A few observations, if I may.
1) This entire thread was conducted under the subject line "wasserstein". But the Theater Development Fund has such high standards of quality they couldn't sully themselves by awarding their $25K to a struggling young woman playwright who was just "ok."
2) "Acting out?" Really? Are the thousands of men and women who have protested this nothing more than a bunch of foot-stamping children, "acting out" because they are upset about something else but are so immature they randomly decided to throw a fit over this (when it could just as easily have been over their spilled milk) just because they like to throw fits? Because that is what "acting out" implies. Not conscious protest, but childish ranting. And I for one could not be more conscious in my protest of their decision.
3) The
Time Out New York article, was conducted by one Adam Feldman, who commiserated with Victoria Bailey (whom he describes in his intro as "gracious and determinedly fair-minded") about how hard it is to be on her side of things,
cause he can relate as a member of the Drama Critics' Circle. "That is something that comes up often with the Drama Critics' Circle," he says in his hard-hitting interview, filled with facts. "We’re bound by our bylaws in ways that can yield unexpected results, and sometimes we can't give a prize." I don't know what that means and frankly I don't care. If you can't figure out a way to give a prize to ONE WOMAN PLAYWRIGHT in the UNITED STATES OF AMERICA, YOU are the problem, not the applicants or the by-laws or whatever.

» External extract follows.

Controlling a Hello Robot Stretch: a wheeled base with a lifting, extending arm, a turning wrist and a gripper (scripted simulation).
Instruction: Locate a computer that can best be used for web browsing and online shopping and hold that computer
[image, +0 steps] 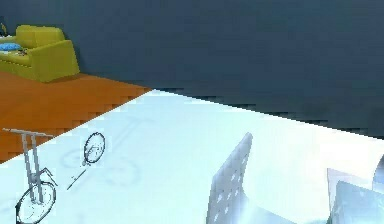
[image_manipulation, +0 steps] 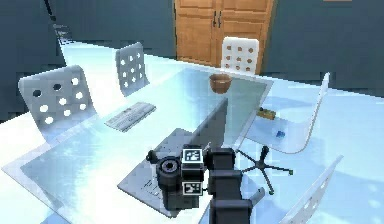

4) David LeShay doesn't capitalize "I."
5) In the Time Out article, much is made of the "ominous" statement by one of the prize's funders, Heidi Ettinger, that if it was not possible "to insure the integrity of the prize and provide selection panels the freedom they need free of outside pressures," they may just STOP AWARDING IT ALL TOGETHER. And whose fault will that be? The Time Out piece makes it quite clear:
"In pitting the values of 'high standards' and 'integrity' versus the threat of 'outside pressures,' Ettinger seemed to be signaling serious doubts about the viability of the Wasserstein Prize after this year's blowup. In insisting that it give an award this year, might activists have inadvertently put the program in peril? Has the power of the grassroots put the flower at risk?"
So let me get this straight. The super-high-standards, super-high-integrity team at the Wasserstein Prize not only embarrassed and failed 19 young women playwrights, who went from being finalists for one of the most prestigious awards in the country for women working in their field to being the 19 women who sucked so hard that none of them was worthy of it, IT IS NOW BLAMING THE PEOPLE WHO SPOKE UP ABOUT IT for making things so tough for those poor, fragile judges that they may just have to give the whole thing up altogether. Which, let me tell you, would be REALLY great for the young women playwrights all over the land.
One thought, Theater Development Fund? Rename it the
wasserstein-with-a-lowercase-w Prize. That might make it more clear just how much respect you have for Wendy's life and legacy, and for the obstacles she overcame to become one of this country's few successful female playwrights. (For more on just how hard it is for women to succeed in theater,
read this excellent article about the study conducted by Cecilia Rouse and Emily Sands about gender bias in theater, which suggests that in addition to sexism there is a pipeline problem -- something the Wasserstein Prize is poised to correct.) Because in the end -- if you read the Time Out article, or the
NYT Arts Beat Blog, you will see that in all their communications about this the spokespeople for the prize have completely and totally forgotten/ignored/undermined what Bailey states as the mission of the prize: "this is a grant whose purpose the funder feels really deeply about," she stated in her Time Out interview, "It’s about acknowledging young women."
Just not if they don't feel like it one year.
My god. I feel like acting out.
Anybody else feel a She Writes Prize coming on?